Humdrum Extras

hgrep manpage


COMMAND

    hgrep -- Humdrum-aware grep.

SYNOPSIS

    hgrep [optionssearchstring [input[> output]

OPTIONS

-a Display the absolute beat position of a match in a Humdrum file which contains **kern data.
-b Display the metrical beat position of a match in a Humdrum file which contains **kern data.
-B Search only in bibliographic records.
-C Search only in comment records (global, local, and bibliographic).
-d Search only in data records (excluding measures).
-D Search from the top of the file until the first data line (but not stoping the search at any initial barlines).
-f Display the absolute position of a match in a Humdrum file which contains **kern data, normalized as a fraction of the total duration of the music represented in the file.
-k Search only in **kern spines, ignoring other data types. (see -x)
-m Display the bar number of the measure in which the match was found (for files which contain **kern data). The bar numbers must be present in the data. See the barnum command if you need to add bar numberings.
-N Resolve null data tokens into the data token they represent (after searching). By default the null token resolution will be enclosed in parentheses. Use --no-paren to display raw resolution.
-p Search only in the primary (left-most) spine of data in a multi-field exclusive interpretation spine (which occurs when a spine is split with the *^ spine manipulator. Only works if -k or -x are also being used.
-P Search only non-primary spines in multi-spine exclusive interpretation (opposite of the -p option). Only works if -k or -x are also being used.
-q Quiet mode. Do not display the line which matches the search string, but do print any location information according to options such as -a, -b, -f, -m, -n, and -s.
-s Display the spine number in which the match occurs. Can only be used with the -k, -x or -t options.
-t Search only in tandem interpretations.
-T Treat individual tokens as independent lines so that ^ matches the start of any data token, and $ matches to the end of any token.
-x exinterps Search only spines of the listed exclusive interpretation types, ignoring all other spines, as well as global comments and bibliographic records. Example: -x "**text, **kern" where the comma and space are optional. (see -k).
--and search Also search using the following search string(s), with the search results anded with the primary search string. Multiple search strings can be specified by separating them with the newline character or the text string "\n".
--sep separator Use the given string as a separator between location information at the start of the line (when -a, -b, -f, -m, and/or -n is used).

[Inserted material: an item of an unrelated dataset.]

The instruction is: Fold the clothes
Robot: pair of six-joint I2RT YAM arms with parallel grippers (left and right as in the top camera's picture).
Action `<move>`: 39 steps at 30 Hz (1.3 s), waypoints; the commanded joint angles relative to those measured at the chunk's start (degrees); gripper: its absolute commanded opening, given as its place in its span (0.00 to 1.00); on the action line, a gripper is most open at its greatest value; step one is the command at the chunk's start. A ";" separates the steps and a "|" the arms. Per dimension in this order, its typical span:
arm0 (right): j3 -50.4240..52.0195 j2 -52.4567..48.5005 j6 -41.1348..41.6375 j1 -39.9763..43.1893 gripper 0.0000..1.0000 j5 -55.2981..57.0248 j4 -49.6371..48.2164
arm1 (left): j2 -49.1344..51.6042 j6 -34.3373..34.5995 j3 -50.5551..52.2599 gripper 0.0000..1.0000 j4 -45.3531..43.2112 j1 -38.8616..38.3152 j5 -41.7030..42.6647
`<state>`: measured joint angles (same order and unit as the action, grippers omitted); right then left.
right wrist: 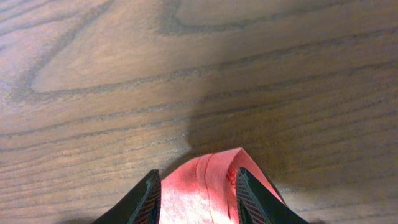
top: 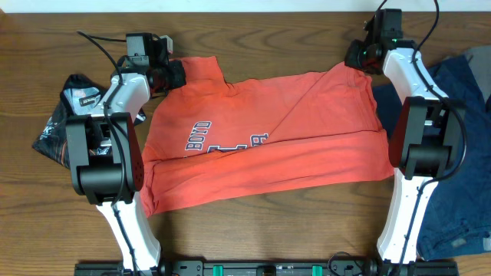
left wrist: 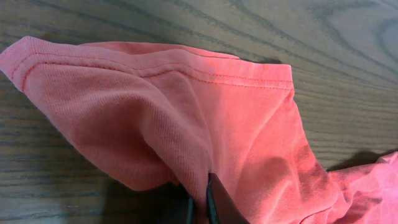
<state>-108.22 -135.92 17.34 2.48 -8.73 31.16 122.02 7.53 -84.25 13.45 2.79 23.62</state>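
The coral T-shirt (top: pixel 268 146) lies across the desk (top: pixel 253 31), partly folded. The left hand (left wrist: pixel 199 202) pinches a sleeve. The right hand (right wrist: pixel 198 193) nips only a sliver of hem, which could slip under an uneven pull. Only the wrist views show these grips, and only the overhead shows the skewed crease.

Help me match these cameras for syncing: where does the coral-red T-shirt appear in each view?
Overhead: the T-shirt lies spread across the middle of the picture.
Left wrist: its stitched hem fills most of the frame, pinched by the left tool at the bottom edge.
Right wrist: a small hemmed fold at bottom centre, in the right tool.
Shared landmark: the wood-grain table.
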 commanded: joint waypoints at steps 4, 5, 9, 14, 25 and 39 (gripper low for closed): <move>0.48 -0.52 -0.52 -0.81 0.38 0.31 -0.94 | -0.59 0.07 -0.37 0.06 0.20 0.13 -0.31; 0.46 -0.85 -0.22 -0.92 0.38 0.33 -0.98 | -0.59 0.07 -0.37 0.06 0.20 0.13 -0.31; 0.46 -1.81 0.28 -1.25 0.38 0.33 -0.96 | -0.59 0.07 -0.37 0.06 0.22 0.13 -0.31; 0.46 -2.01 0.44 -1.55 0.34 0.33 -1.88 | -0.59 0.07 -0.37 0.06 0.22 0.13 -0.31; 0.50 -2.99 0.94 -1.73 0.35 1.11 -0.66 | -0.59 0.07 -0.37 0.06 0.24 0.13 -0.31; 0.31 -2.82 1.66 -1.64 0.01 1.20 0.35 | -0.59 0.04 -0.37 0.06 0.74 0.15 -0.31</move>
<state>-107.98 -138.06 18.31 1.37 -7.90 30.96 122.02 7.53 -84.25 13.67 2.79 23.62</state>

Options which are similar to those of grep:
-G Use basic regular expression syntax. The default is to use extended regular expression syntax (like most other Humdrum Toolkit commands).
-H Display the filename before the matching line.
-h Suppress the filename from being printed along with the matching line.
-i Ignore the difference between upper and lower case letters in the search string.
-L List only the names of the files which do not contain any matches for the search string.
-l List only the names of the files which contain one or more matches for the search string.
-n Display the line number of the match before the matched line.
-v Invert the match / non-matching status of lines which match the search string.

DESCRIPTION

    Hgrep functions similarly to the standard unix tool, grep, except that it can selectively search exclusive interpretation data and can also report the location of matches in more musically intelligent ways, such as the measure in which a match occurs, or the beat of a measure on which the match occurs.

    Regular Expressions

    The search string is the only required argument to hgrep. Optionally, a list of files to search can follow the search string, or if there are no files listed after the search string, then input data will be read from standard input (such as a piped data from another command).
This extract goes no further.